Zombies are your friends
Five miles from Bobby's South Dakota junkyard, the dead have started to rise. At first it seems like they're out for blood, because Sam and Dean are called in on a job related to one zombie who killed somebody as soon as he dragged himself out of the grave. But when the Winchester brothers try to eliminate the baddie by tracking him down to his old house, they find a sweet guy with a wife and kids who looks just a little gray around the gills. He confesses immediately to the murder, and says in his defense that the guy he killed actually killed him first - and can he just kiss his kids goodnight before turning himself over to the authorities and going to jail?
Nice zombies who try to integrate themselves into small-town life are a staple of neozombie pop culture, but they're new to Sam and Dean. Even more mysterious is why Bobby, just five miles away, seems to have disappeared just as his town is being invaded by dead people.
Bobby's dark secret
After a lot of shenanigans where we find out that Bobby is known to everybody (and especially the sheriff) as the town drunk, we discover what's really going on. Among the dead who have risen is Bobby's own long-dead wife, a sweet, old-fashioned lady who believes it is "her job" to make Bobby happy and bake a lot of pies. Plus, the sheriff's dead kid has also come back, so she's in no hurry to question the situation.
The only people who are suspicious, of course, are Sam and Dean, who quickly figure out that this is a nasty trick pulled by Death, one of the Horsemen roaming the countryside as Armageddon kicks into high gear. Apparently when Death zooms through, people can rise from their graves in his wake. There's just one catch. After a few days, the risen go into a more typical zombie mode, with the drool and the teeth and the eating people.
Though Bobby is a take-no-shit Hunter, and knows things are going wrong, he can't bear to kill the monster that his dead wife is becoming. And we find out why. Years ago, before Bobby went badass, he had to kill his wife because she had been possessed by a demon. She forgives him, but he just can't bear to kill her again after finally getting her back. Finally she starts going all drooly and point-toothed, and she begs him to shoot her. But first she tells him that "a skinny man" gave her a message for Bobby right after she crawled out of her grave.
We never hear the message, and at that point everybody goes into total kill-the-zombies mode because all those friendly undead people have turned 28 Days Later and must be shot.
Death's plan for the brothers
Once the danger has passed, and the expired zombies are being ritually burned, the Winchesters meet up with Bobby again.
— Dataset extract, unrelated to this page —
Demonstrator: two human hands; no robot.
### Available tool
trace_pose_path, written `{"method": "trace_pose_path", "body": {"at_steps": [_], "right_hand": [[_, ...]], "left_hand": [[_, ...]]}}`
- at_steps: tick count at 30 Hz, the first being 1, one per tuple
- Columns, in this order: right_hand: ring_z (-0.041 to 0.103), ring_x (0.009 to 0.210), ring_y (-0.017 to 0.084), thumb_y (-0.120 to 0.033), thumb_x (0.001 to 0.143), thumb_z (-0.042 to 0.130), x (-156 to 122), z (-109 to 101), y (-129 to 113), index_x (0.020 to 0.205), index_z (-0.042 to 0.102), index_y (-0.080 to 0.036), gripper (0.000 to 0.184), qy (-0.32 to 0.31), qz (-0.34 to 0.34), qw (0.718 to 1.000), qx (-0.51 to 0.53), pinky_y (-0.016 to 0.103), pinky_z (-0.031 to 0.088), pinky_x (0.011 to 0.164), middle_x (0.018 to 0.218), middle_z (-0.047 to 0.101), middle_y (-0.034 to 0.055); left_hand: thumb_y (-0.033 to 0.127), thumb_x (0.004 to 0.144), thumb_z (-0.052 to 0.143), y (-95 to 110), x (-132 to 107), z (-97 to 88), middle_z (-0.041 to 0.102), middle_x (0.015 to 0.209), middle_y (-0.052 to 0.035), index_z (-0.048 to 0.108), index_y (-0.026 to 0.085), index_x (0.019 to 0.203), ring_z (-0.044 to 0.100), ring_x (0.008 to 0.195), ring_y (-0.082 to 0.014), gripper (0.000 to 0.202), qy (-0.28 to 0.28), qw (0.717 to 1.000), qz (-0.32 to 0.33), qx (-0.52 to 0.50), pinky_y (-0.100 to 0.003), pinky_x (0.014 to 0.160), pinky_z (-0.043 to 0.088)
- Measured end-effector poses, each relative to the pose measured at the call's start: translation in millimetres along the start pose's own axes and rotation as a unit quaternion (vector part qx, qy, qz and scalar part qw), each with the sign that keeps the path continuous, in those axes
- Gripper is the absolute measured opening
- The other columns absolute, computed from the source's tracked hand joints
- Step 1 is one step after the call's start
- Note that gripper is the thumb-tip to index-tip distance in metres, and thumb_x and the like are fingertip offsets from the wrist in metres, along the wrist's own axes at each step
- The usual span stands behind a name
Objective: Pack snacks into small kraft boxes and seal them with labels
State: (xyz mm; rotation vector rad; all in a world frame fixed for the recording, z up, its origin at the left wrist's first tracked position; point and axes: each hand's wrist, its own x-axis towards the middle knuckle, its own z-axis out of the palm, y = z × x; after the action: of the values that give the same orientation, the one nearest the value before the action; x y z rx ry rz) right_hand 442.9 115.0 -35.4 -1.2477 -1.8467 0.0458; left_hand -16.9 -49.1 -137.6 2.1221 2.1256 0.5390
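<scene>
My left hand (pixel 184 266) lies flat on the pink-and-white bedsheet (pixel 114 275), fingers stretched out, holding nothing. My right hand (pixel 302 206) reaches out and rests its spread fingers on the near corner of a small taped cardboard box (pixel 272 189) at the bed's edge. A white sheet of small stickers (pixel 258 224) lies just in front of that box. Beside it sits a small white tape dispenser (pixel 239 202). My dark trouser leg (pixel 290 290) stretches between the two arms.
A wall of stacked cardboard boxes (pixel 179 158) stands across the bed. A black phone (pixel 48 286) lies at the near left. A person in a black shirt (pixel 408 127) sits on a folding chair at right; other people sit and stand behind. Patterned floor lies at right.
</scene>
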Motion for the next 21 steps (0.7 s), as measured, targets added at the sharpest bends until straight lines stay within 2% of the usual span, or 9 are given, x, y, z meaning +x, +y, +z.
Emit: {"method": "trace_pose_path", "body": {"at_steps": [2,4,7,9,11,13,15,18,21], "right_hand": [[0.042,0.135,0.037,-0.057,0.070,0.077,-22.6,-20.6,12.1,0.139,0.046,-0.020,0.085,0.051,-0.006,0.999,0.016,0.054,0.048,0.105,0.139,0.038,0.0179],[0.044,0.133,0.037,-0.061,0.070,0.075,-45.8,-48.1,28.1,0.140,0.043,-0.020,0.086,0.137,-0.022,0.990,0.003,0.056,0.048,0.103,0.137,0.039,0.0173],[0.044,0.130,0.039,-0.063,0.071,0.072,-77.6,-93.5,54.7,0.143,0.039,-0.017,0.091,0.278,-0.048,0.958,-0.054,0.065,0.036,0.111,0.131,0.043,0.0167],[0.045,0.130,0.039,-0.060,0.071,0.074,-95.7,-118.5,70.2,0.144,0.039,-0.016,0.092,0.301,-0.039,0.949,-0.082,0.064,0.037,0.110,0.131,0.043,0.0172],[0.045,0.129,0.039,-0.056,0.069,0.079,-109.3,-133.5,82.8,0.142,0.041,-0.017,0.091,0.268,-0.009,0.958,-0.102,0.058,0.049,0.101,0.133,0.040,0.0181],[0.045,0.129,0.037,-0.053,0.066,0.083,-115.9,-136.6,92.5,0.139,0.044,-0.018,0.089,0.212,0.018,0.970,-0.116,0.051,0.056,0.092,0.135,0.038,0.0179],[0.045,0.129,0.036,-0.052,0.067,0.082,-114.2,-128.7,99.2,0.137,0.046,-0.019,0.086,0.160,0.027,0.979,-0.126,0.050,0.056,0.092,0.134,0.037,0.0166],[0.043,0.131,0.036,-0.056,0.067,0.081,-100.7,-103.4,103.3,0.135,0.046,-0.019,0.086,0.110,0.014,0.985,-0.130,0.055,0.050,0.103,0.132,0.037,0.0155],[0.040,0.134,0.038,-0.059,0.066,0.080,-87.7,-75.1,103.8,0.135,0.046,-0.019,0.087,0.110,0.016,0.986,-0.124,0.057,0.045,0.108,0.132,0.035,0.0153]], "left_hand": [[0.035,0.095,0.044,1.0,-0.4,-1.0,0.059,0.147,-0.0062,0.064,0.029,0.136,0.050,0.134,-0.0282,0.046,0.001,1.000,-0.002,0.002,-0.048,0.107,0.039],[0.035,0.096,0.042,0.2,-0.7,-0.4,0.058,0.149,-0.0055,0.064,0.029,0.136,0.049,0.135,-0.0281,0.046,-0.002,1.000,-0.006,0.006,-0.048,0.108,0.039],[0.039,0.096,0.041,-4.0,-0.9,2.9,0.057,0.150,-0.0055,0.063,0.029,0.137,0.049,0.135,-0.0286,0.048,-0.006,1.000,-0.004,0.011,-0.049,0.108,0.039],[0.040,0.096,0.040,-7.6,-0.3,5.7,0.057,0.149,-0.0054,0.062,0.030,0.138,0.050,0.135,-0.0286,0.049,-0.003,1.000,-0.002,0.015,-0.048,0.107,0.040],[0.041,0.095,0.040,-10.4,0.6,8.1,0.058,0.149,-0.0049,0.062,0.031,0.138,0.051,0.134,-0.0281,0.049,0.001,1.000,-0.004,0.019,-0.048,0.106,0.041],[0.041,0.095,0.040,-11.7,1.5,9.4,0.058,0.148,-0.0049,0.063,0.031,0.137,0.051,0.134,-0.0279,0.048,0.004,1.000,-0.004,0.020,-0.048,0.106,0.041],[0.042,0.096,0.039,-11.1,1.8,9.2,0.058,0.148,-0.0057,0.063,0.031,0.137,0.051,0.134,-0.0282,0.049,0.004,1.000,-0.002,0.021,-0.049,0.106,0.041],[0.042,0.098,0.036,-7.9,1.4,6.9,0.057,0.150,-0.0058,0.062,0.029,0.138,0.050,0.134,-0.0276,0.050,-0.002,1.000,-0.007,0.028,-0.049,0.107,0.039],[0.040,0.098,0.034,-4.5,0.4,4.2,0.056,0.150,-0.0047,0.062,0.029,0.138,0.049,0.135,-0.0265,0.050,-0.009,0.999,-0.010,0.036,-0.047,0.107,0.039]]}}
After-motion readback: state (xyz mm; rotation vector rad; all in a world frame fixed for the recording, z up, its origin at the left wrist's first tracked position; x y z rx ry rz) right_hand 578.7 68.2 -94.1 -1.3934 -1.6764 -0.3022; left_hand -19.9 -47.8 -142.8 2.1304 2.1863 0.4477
He's staring moodily into the blaze that was his twice-dead beloved's body, and explains that he now knows the whole situation was Death trying to "get at him."
But why is Death after Bobby in particular?
"I'm one of the reasons you haven't said yes to Lucifer yet," he tells Sam, whose body is supposedly destined to be Satan's vessel once that guy from Lost rots away.
It seems that Death was less interested in killing Bobby than he was in breaking his spirit. The boys' surrogate father seems even more broken than ever, and refuses to answer when Dean proclaims that they'll all keep fighting to matter what.
Looks like the Horsemen are getting craftier with their manipulations. Instead of messing directly with Sam and Dean, they're going after the brothers' true sources of strength: Their friends, and especially Bobby, who is already struggling to deal with an injury he got protecting the brothers. (If you recall, Bobby was possessed by a demon in the season opener. Demon Meg orders him to kill Dean, but Bobby manages to regain control long enough to stab himself and exorcise the demon - but it leaves him paralyzed from the waist down.)
Also: We still don't know exactly what Death said to Bobby. I have a feeling it was more complicated than "I'm comin' to getcha."
So as we get deeper into the Armageddon Arc, the question is not so much whether the brothers can stay strong. It's whether their friends can stay strong with them. Tune in next week when Sam and Dean go to the scariest place in the multiverse: Heaven Itself.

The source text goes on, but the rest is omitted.